7. Bloomberg News further notes, in a story credited to a total of six of its reporters, “The Biden administration knew it had to exercise extreme caution especially in what was a heated political environment ahead of 2024 elections, with Republicans agitating on which party could strike a harder or tougher line on China.” Is this how you see the Chinese spy balloon issue? As a political matter? As a source of potential vulnerability in your possible re-election campaign? If so, has concern over 2024 affected your actions on the spy balloon?
8. Has the $54.6 million in donations from sources in China that poured into your “think tank,” the Penn Biden Center, affected your thinking on China at all? Or the thinking of your Secretary of State Antony Blinken, who was the former managing director of the Penn Biden Center when it raked in all that cash from Communist China? And is there anything you want to tell us about the influence of your son Hunter Biden’s many and various Chinese business partners?
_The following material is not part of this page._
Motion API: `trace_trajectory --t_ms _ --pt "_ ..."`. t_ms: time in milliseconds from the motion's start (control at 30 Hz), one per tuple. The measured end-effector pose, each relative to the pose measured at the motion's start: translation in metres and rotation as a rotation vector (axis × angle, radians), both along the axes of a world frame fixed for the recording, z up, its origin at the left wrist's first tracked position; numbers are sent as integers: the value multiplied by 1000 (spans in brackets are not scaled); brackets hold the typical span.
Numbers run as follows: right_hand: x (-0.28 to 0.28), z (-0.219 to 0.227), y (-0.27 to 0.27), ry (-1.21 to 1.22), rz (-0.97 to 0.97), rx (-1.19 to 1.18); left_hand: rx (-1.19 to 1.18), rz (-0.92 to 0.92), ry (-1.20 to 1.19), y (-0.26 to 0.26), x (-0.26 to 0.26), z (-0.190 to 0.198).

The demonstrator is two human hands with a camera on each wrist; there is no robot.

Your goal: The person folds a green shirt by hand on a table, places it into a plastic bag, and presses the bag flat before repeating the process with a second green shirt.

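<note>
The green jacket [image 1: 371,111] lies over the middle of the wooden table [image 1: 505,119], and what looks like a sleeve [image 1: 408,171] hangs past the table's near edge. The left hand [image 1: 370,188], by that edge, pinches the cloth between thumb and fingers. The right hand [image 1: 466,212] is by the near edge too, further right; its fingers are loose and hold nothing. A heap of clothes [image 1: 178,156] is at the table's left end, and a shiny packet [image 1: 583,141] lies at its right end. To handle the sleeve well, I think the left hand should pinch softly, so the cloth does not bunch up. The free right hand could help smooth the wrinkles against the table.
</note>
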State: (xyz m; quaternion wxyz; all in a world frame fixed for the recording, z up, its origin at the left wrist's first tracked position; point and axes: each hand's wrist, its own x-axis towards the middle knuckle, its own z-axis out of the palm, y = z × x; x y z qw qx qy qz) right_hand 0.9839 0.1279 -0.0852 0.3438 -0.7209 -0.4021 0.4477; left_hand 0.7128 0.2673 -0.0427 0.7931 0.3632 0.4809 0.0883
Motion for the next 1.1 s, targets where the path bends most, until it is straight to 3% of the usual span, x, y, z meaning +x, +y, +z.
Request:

In fact, do you have anything at all you would like to tell us about the $31 million that members of your family scored in five business deals with individuals who have direct ties to the highest levels of the Chinese intelligence apparatus?
9. We now see reports of a second Chinese spy balloon flying over South America. What will the U.S. do if this balloon also enters American airspace? Or do you plan to stop it this time before it enters American airspace? Will you, and how will you, communicate to China that this is unacceptable in all cases at all times? Will you enunciate an overall policy on such incursions?
10. It has been reported that the Chinese spy balloon deliberately avoided Russian airspace, which suggests that the People’s Republic of China had tight control over the spy balloon and used that control to avoid doing anything to upset the Russians. Why do you think the Chinese chose to treat America differently? And speaking of Russia, what will the U.S. do if the Russians send over a spy balloon? Or the North Koreans? Or the Iranians? Will you let such spy balloons to fly over the nation first and only then shoot them down? What if it’s some other kind of aircraft or spacecraft? And what new defense systems might we need to deal with this threat?
So, those are my ten questions on the spy balloon. Thanks in advance, Mr. President, for your full and complete answers!
Oh, and one last thing, sir.
You were in the U.S. Senate during the Watergate scandal, so you no doubt remember the famous question, “What did the president know, and when did he know it?”
In that same spirit, I’d like to ask you about all the classified documents that keep popping up in the Penn Biden Center, your home, and elsewhere. And sir, with all due respect, if you don’t mind, I’d like to have your answers under oath.